FACING OFF Phone operators struggle with mechanization.
In 1919, a New York switchboard room of the American Bell Telephone Company is vertiginously perched between eras: The three women working the switchboards are soon to be replaced by automation, big business is getting bigger, gender and ethnicity are flashpoints for emotion, and technology is changing how everybody knows everyone else. This is the world of Switch Triptych, Adriano Shaplin's provocative, very smart tragicomedy about early corporate America and the American worker. Big Picture Group makes the cultural moment even dizzier, under the direction of Bowdoin theater professor Roger Bechtel at Portland Stage Company's Studio Theater, by staging this period piece with sleek, modern, and ominous multi-media elements. The future, in this superbly acted, stunningly produced show, is already there.
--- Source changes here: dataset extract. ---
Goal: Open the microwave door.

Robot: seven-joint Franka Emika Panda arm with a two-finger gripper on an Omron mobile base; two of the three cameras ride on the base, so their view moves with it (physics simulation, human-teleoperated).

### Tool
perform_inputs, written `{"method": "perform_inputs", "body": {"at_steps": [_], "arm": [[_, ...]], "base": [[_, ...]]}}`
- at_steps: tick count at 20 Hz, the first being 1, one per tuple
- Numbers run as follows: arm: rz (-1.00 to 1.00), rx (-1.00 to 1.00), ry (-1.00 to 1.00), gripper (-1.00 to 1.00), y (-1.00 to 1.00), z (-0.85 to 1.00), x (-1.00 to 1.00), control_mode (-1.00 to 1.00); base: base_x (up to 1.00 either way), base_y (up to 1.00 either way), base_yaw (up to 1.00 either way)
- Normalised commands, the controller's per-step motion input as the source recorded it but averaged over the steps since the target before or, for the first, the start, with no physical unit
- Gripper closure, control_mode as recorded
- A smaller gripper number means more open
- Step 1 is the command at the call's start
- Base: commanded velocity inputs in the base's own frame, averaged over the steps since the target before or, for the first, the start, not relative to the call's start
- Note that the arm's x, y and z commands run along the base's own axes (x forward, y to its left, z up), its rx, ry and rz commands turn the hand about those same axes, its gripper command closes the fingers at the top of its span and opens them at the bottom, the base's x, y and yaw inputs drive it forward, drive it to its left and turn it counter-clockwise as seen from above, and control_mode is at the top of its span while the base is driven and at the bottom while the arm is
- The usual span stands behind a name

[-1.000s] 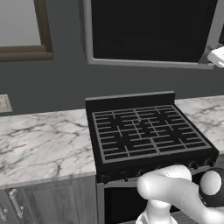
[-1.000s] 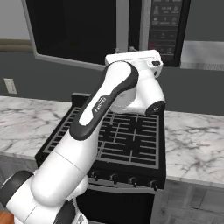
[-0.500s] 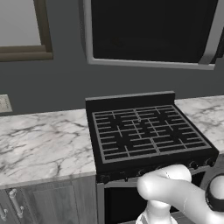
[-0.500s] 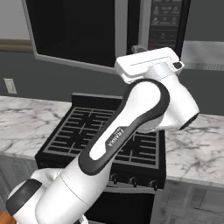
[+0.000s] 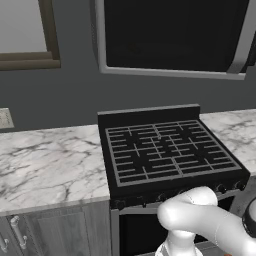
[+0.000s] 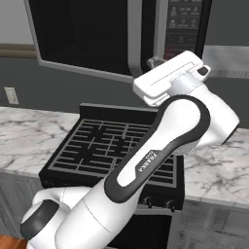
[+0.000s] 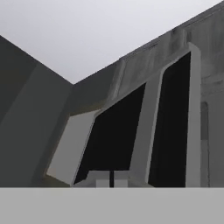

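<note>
White and dark, the Franka arm [image 6: 146, 160] reaches up from the base to the microwave above the stove, its hand [image 6: 168, 78] level with the lower end of the long silver bar handle [image 6: 135, 34]. The gripper [image 7: 111, 179] has its jaws drawn together, the two small tips almost meeting at the bottom of the hand view; whether they pinch the bar or merely sit beside it cannot be made out, since the white hand covers the contact in the right base view. The microwave door [image 5: 170, 35], a black glass window in a silver-grey frame, stands swung out a little from the oven body, its handle edge nearest the hand and just left of the control panel [image 6: 182, 24]. Beneath it lies the black stove [image 5: 165, 150] with its grey grates, marble counter [image 5: 45, 165] on both sides, and open air between cooktop and door. A brown-framed window [image 5: 30, 35] sits well apart on the wall at left. The door's top is cut off in both base views, and the hand view shows it steeply tilted.
</note>
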Motion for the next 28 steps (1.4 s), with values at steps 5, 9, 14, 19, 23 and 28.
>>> {"method": "perform_inputs", "body": {"at_steps": [5, 9, 14, 19, 23, 28], "arm": [[0.0, -0.2, -0.23, -1.0, -0.04, -0.02, 0.02, -1.0], [0.0, -0.19, -0.26, -1.0, -0.01, 0.0, 0.15, -1.0], [0.0, -0.31, -0.17, -1.0, -0.01, -0.19, 0.54, -1.0], [0.0, -0.15, 0.0, -1.0, -0.55, -0.04, 0.74, -1.0], [0.0, -0.09, 0.0, -1.0, -0.57, 0.0, 0.83, -1.0], [0.0, -0.09, -0.03, -1.0, -0.01, 0.0, 0.54, -1.0]], "base": [[0.0, 0.0, 0.0], [0.0, 0.0, 0.0], [0.0, 0.0, 0.0], [0.0, 0.0, 0.0], [0.0, 0.0, 0.0], [0.0, 0.0, 0.0]]}}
The "triptych" is first visible in the set's three switchboard stations, which face upstage, and above which hang three flat-screen monitors on the back wall. The monitors sometimes screen vintage footage of the era's workers, and other times are fed directly from cameras on the switchboard desks, thereby displaying low-fi, low-angle images of the very different operators at work: Center stage, queen bee Lucille (Janice Gardner, magnificently over-lush) is a boozy, rhapsodic middle-aged Italian in black veils and feathers, who spouts laconic monologues about technology, the human body, and Catholicism. Phillippa (the sharp, candid, and very funny Sammie Francis) is a spunky, gum-chewing young working girl at once naive and knowing. And the new hire June (Abigail Killeen, like a cold burn) is a precise, watchful Brit who is more than she seems. Together the three, managed by ineffectual Truman (Hal Cohen, with perfect hang-dog pathos) and the ambitious, sarcastic second-in-command Andrew (Khalil LeSaldo, whose smile is spiked with sadism), present a microcosm of perspectives toward work and solidarity at a time roiling with changes — the most immediate being that they are soon to be replaced with a machine.
They all work in an office where nobody's legally protected from a feel-copping boss or guaranteed a 40-hour week — let alone allowed collective-bargaining rights — so it's a little like the Wild West of office environments: Insults are profane, the drinking starts early, there's an exciting new technology to play around with, and nobody's really in charge. Pippa rings up the Boston exchange to chat with its ribald Irish operators (whom Lucille hatefully dismisses as Protestant potato-and-children-eaters), and Lucille is directing business calls to the highest bidder. Meanwhile the benevolent Truman, unable to control anybody, moons about trying to quit drinking, while Andrew waves Irish coffee under his nose and looks for opportunities. Shaplin is a master of shrewd, jagged, anachronism-studded dialogue that constantly surprises, and in delivering it, Bechtel's excellent cast has breathtaking agility, focus, and wit. Their characters' banter, on everything from cardboard milk containers to what kind of Christian "worships at the feet of a corporation," is alternately hilarious, jarring, and poignant.
There is a lot going on at any given moment in this play — the script is almost overwhelmingly dense — and Bechtel's direction emphasizes characters' roles and relationships visually in some exquisite blocking, holding his actors in tableaux that contrast watchful gazes with dropped eyes, slouching characters with kneeling, supine, or regal ones. Between these subtle visuals and the grotesquerie of, say, three Lucilles up on the monitors trying to out-switch the new automation, this show explores the power dynamics, flaws, and fates of human beings vis à vis each other, technology, and the Corporation.